### About this exercise
From the very first line of the data to the line containing "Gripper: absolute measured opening", retype everything exactly, leaving the pictures behind.

### Provided material
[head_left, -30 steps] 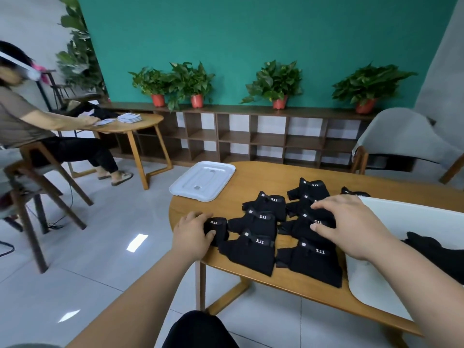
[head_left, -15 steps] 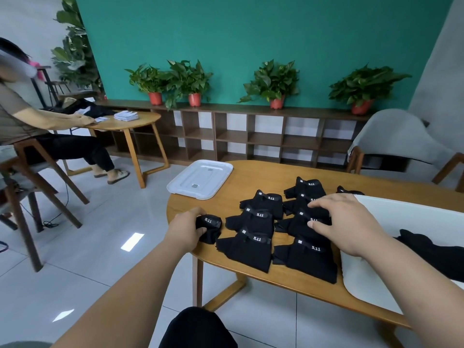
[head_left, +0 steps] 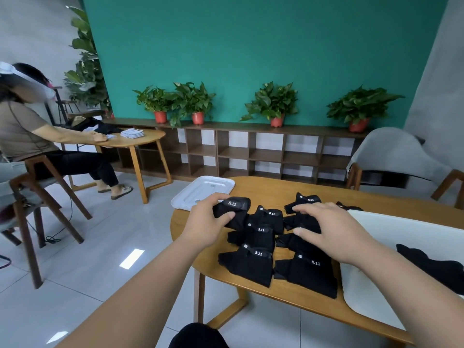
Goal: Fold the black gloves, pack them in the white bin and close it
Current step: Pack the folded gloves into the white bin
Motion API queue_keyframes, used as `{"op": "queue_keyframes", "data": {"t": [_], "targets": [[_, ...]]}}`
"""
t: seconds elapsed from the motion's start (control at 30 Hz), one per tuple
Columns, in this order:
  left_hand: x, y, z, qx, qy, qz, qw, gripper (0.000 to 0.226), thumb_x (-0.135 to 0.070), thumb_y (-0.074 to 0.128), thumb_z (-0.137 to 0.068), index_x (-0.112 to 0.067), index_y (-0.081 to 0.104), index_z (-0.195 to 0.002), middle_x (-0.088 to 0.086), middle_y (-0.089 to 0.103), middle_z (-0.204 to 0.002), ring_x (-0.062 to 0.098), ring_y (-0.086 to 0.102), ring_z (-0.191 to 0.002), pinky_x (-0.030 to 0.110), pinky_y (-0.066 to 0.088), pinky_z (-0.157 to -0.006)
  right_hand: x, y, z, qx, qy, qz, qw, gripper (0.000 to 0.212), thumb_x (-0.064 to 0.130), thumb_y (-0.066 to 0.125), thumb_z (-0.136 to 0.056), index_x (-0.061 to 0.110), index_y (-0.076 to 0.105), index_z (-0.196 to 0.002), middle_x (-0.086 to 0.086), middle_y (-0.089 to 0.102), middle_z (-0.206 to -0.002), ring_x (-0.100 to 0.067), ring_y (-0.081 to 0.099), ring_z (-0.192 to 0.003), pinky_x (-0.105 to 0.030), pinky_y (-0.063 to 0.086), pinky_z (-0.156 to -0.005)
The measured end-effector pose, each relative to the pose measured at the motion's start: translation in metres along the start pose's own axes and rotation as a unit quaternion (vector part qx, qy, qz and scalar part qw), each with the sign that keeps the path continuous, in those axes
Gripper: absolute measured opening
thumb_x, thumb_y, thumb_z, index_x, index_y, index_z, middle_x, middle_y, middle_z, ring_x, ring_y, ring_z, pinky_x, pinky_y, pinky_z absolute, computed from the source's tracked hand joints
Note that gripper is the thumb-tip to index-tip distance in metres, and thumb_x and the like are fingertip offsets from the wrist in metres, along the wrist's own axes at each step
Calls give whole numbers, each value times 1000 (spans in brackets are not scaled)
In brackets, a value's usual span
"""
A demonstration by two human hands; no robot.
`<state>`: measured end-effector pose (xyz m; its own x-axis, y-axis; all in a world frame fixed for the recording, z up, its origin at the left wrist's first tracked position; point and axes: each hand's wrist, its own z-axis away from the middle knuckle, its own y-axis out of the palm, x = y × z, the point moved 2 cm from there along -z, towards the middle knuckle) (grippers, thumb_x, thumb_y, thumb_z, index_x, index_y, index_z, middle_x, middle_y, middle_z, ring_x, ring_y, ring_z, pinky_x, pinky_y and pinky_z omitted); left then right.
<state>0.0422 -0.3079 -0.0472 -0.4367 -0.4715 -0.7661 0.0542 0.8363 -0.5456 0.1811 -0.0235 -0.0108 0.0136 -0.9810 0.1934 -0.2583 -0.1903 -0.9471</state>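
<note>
Left hand (head_left: 208,222) gripped one folded glove (head_left: 232,209) above the rows, likely bin-bound; right hand (head_left: 324,229), fingers flat, pressed the right-hand gloves (head_left: 293,222), apparently steadying them; white bin (head_left: 401,229) just beside.

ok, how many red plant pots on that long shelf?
4, all atop the low shelf: leftmost pot, second pot beside it, third pot mid-shelf, fourth pot at the right. Another may hide behind the tall plant far left.
</note>
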Motion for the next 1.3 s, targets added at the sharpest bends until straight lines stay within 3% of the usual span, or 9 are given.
{"op": "queue_keyframes", "data": {"t": [0.2,0.37,0.53,0.67,0.8,0.93,1.07,1.17,1.3], "targets": [[-62,33,12,25,61,134,989,34,-22,80,-94,-36,69,-123,-21,75,-112,0,68,-108,35,59,-97,30,-5,-6,57,38,-256,964,81,73,56,-92,36,31,-160,16,73,-123,-3,62,-121,-29,46,-104],[-98,58,26,-10,100,154,983,37,-30,83,-90,-44,66,-120,-22,71,-113,0,65,-109,30,58,-94,39,-11,-7,-23,90,-485,870,38,57,64,-98,34,67,-128,8,77,-113,-10,73,-106,-42,62,-95],[-118,73,26,20,117,153,981,49,-45,81,-89,-48,56,-131,-17,59,-127,1,59,-115,24,55,-94,25,-32,4,-93,123,-521,840,17,33,61,-106,29,76,-115,6,80,-103,-10,75,-96,-29,64,-75],[-136,76,18,122,1,223,967,56,-59,68,-96,-47,44,-146,-16,63,-123,-4,63,-108,17,52,-84,1,-49,13,-93,137,-537,827,18,28,66,-103,24,74,-118,0,80,-106,-18,77,-99,-43,64,-87],[-147,90,7,192,-27,259,946,53,-54,76,-92,-43,56,-140,-10,78,-112,6,73,-106,36,57,-102,-23,-68,23,-78,135,-505,849,21,25,71,-100,23,69,-121,-1,80,-106,-20,77,-101,-45,59,-96],[-169,106,2,180,44,242,952,49,-28,82,-93,-39,62,-136,-10,78,-108,8,73,-99,29,58,-94,-47,-91,39,-75,115,-395,908,33,15,76,-95,27,65,-123,8,80,-105,-10,76,-98,-31,56,-91],[-188,132,-2,177,97,205,958,52,-24,86,-88,-39,65,-133,-12,73,-113,7,68,-102,23,55,-91,-75,-109,49,-78,80,-221,969,42,19,81,-90,41,64,-123,15,76,-109,-4,71,-101,-30,56,-91],[-196,149,-5,179,113,209,955,52,-23,86,-88,-36,64,-134,-13,69,-116,5,70,-101,26,58,-93,-97,-117,56,-87,83,-165,979,36,21,80,-90,44,68,-115,20,74,-106,-2,70,-100,-34,57,-89],[-187,164,-6,172,115,145,968,50,-25,81,-93,-35,61,-138,-15,64,-120,4,64,-108,26,55,-97,-122,-116,68,-84,118,-104,984,33,20,81,-89,46,68,-106,23,73,-102,0,67,-97,-25,50,-81]]}}
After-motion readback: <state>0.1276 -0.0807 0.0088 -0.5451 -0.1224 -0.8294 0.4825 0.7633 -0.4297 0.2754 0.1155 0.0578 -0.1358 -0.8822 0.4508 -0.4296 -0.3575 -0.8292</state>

### Result for this task
[head_left, -30 steps] 
[head_left, -15 steps] 
[head_left, +0 steps] 
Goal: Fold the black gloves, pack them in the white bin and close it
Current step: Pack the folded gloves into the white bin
Motion API queue_keyframes, used as `{"op": "queue_keyframes", "data": {"t": [_], "targets": [[_, ...]]}}`
"""
t: seconds elapsed from the motion's start (control at 30 Hz), one per tuple
Columns, in this order:
  left_hand: x, y, z, qx, qy, qz, qw, gripper (0.000 to 0.226), thumb_x (-0.135 to 0.070), thumb_y (-0.074 to 0.128), thumb_z (-0.137 to 0.068), index_x (-0.112 to 0.067), index_y (-0.081 to 0.104), index_z (-0.195 to 0.002), middle_x (-0.088 to 0.086), middle_y (-0.089 to 0.103), middle_z (-0.204 to 0.002), ring_x (-0.062 to 0.098), ring_y (-0.086 to 0.102), ring_z (-0.191 to 0.002), pinky_x (-0.030 to 0.110), pinky_y (-0.066 to 0.088), pinky_z (-0.157 to -0.006)
  right_hand: x, y, z, qx, qy, qz, qw, gripper (0.000 to 0.212), thumb_x (-0.064 to 0.130), thumb_y (-0.066 to 0.125), thumb_z (-0.136 to 0.056), index_x (-0.061 to 0.110), index_y (-0.076 to 0.105), index_z (-0.196 to 0.002), middle_x (-0.086 to 0.086), middle_y (-0.089 to 0.102), middle_z (-0.206 to -0.002), ring_x (-0.100 to 0.067), ring_y (-0.081 to 0.099), ring_z (-0.192 to 0.003), pinky_x (-0.105 to 0.030), pinky_y (-0.063 to 0.086), pinky_z (-0.156 to -0.005)
The measured end-effector pose, each relative to the pose measured at the motion's start: translation in metres along the start pose's own axes and rotation as a unit quaternion (vector part qx, qy, qz and scalar part qw), each with the sign that keeps the path continuous, in those axes
Gripper: absolute measured opening

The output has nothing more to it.